Every line from the start of the listing below through the line that contains "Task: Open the" is to be reproduced word for word.

┌──

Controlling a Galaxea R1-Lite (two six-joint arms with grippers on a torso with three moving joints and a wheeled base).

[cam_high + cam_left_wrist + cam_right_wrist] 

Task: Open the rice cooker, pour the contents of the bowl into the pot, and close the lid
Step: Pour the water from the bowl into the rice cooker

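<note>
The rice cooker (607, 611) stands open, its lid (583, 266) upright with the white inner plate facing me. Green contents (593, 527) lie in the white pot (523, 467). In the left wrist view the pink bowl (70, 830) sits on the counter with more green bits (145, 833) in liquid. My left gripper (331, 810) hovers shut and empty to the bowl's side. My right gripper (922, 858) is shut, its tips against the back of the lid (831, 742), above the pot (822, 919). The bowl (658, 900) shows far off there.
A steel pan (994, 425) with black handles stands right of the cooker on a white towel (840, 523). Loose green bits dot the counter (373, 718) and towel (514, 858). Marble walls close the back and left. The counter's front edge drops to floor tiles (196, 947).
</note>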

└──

## SOLVED PROBLEM
Controlling a Galaxea R1-Lite (two six-joint arms with grippers on a torso with three moving joints and a wheeled base).

[cam_high + cam_left_wrist + cam_right_wrist] 

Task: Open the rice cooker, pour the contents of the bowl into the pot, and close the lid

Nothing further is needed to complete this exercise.